BEGIN Exercise materials
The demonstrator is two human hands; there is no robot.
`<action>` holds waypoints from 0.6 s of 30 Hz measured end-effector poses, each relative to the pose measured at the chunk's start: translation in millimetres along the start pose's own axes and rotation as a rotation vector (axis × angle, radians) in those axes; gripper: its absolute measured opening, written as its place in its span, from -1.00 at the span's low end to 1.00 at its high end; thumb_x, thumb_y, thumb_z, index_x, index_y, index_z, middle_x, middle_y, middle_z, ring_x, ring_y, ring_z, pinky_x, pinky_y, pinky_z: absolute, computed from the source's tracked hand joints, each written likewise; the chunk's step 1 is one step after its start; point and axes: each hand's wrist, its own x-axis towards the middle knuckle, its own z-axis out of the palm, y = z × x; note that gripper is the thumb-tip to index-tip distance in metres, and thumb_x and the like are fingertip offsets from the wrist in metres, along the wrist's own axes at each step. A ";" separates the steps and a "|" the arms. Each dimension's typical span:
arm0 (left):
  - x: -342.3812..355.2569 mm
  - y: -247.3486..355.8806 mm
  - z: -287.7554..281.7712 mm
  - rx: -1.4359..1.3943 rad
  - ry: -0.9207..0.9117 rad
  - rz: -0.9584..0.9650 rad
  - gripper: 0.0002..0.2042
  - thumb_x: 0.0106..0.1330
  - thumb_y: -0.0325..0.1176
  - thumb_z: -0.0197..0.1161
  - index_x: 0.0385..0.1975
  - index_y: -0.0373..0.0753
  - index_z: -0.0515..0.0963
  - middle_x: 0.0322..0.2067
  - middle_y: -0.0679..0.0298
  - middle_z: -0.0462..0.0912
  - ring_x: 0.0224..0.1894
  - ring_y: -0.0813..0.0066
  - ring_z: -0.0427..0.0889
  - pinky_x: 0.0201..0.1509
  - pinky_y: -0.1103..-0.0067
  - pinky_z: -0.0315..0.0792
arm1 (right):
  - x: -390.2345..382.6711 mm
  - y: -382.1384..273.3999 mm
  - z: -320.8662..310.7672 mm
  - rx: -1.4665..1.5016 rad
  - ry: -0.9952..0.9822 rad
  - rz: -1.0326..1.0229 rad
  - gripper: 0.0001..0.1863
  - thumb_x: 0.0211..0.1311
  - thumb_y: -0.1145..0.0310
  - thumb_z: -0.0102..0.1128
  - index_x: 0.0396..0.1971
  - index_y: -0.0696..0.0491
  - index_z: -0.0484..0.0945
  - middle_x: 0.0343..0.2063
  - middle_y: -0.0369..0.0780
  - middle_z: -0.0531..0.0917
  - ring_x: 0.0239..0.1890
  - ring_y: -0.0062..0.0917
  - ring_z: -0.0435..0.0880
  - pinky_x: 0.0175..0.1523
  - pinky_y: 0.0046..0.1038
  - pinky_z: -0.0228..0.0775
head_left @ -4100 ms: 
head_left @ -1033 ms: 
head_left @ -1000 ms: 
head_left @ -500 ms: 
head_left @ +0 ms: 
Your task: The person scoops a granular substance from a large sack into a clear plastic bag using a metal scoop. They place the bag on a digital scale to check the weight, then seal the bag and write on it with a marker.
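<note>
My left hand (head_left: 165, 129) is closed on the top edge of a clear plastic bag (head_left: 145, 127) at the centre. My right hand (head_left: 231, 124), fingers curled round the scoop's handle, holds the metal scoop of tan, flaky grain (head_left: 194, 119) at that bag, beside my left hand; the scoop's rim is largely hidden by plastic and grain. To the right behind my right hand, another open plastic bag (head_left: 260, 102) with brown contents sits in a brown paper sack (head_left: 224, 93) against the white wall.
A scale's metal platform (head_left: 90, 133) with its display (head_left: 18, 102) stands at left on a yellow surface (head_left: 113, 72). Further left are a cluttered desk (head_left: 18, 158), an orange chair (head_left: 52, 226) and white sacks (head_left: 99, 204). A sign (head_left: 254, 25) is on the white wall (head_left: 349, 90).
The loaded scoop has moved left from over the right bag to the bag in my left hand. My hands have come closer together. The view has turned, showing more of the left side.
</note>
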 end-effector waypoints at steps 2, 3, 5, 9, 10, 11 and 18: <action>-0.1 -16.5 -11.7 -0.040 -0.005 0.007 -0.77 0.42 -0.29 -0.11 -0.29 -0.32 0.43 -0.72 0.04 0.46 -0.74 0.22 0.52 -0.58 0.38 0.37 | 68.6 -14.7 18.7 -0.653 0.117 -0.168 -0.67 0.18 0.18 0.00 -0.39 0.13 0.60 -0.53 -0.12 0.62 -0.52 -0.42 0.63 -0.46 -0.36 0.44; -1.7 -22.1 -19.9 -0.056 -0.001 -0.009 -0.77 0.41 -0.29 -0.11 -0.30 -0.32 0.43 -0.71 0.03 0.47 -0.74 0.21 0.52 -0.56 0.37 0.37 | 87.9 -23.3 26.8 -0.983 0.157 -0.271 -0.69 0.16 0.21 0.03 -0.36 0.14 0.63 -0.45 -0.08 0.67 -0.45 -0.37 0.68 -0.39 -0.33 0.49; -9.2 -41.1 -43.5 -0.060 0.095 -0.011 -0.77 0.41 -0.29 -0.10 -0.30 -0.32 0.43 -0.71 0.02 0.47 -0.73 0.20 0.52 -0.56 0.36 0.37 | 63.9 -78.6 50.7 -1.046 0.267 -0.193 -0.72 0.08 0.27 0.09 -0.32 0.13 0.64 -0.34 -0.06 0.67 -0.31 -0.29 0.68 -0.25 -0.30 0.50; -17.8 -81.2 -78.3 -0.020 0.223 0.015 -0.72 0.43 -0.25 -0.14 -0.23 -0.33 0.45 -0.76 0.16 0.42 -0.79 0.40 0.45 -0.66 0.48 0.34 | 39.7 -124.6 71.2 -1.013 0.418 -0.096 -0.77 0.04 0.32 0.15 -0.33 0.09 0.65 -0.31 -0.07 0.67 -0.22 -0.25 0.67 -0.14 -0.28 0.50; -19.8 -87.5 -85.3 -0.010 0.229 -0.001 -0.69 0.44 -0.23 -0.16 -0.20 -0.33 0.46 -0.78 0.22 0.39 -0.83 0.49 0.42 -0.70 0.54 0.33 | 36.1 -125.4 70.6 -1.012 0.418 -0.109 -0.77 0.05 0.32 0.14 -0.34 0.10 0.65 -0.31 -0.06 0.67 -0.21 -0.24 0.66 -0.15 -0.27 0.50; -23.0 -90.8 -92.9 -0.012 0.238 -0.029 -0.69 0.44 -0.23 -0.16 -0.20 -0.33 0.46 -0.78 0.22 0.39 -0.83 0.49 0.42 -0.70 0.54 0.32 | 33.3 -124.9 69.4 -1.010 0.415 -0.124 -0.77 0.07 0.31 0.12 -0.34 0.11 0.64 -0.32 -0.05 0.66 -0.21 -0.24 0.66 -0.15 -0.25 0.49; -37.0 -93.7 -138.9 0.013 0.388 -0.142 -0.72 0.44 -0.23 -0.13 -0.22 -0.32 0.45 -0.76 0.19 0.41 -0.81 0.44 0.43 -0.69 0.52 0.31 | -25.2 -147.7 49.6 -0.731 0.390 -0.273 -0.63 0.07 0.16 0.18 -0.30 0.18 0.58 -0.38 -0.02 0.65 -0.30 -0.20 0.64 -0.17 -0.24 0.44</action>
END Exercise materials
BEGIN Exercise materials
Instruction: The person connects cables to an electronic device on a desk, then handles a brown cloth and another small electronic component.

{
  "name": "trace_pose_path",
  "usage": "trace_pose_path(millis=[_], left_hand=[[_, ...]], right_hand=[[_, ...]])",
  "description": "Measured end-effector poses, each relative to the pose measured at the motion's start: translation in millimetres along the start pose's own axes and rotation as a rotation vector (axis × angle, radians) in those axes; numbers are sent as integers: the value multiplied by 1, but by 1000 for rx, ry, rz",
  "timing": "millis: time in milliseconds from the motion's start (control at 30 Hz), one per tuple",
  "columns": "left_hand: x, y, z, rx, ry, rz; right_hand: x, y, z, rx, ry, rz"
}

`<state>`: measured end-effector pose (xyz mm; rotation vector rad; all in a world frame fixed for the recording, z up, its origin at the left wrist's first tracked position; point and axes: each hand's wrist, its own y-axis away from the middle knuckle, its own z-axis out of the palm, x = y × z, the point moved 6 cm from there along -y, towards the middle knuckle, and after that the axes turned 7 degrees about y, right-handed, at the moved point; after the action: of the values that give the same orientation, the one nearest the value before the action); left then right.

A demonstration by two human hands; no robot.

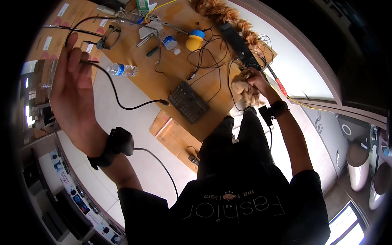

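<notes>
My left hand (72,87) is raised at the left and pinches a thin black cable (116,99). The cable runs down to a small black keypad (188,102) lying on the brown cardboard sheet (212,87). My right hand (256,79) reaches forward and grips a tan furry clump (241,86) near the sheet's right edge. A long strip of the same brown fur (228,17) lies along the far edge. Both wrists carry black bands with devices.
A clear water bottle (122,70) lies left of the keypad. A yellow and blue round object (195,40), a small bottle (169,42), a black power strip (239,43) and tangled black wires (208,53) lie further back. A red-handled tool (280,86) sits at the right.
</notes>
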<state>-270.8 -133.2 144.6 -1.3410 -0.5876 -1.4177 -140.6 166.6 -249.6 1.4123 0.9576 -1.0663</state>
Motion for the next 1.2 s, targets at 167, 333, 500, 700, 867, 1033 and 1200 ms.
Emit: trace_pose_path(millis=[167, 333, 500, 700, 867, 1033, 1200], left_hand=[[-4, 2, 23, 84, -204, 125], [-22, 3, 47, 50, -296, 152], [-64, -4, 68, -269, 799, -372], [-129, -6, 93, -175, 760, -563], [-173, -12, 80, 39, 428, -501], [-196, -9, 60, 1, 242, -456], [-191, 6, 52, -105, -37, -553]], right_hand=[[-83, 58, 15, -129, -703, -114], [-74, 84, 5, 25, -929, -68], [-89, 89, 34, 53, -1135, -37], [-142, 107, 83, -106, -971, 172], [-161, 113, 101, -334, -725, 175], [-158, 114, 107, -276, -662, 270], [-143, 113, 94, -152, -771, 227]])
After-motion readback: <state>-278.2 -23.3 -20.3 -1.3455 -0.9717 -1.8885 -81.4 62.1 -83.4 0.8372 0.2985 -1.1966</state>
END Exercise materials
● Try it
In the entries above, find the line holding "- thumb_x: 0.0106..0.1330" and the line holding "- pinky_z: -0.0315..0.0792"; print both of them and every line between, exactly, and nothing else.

● Exercise response
  - thumb_x: 0.0106..0.1330
  - thumb_y: -0.0325..0.1176
  - thumb_z: -0.0197..0.1161
  - index_x: 0.0385..0.1975
  - index_y: -0.0373..0.0753
  - index_z: -0.0515..0.0963
  - middle_x: 0.0322..0.2067
  - middle_y: -0.0679..0.0298
  - middle_z: -0.0462..0.0912
  - ring_x: 0.0224..0.1894
  - ring_y: -0.0813..0.0066
  - ring_z: -0.0427..0.0889
  - pinky_x: 0.0201..0.1509
  - pinky_y: -0.1103..-0.0067
  - pinky_z: -0.0315..0.0792

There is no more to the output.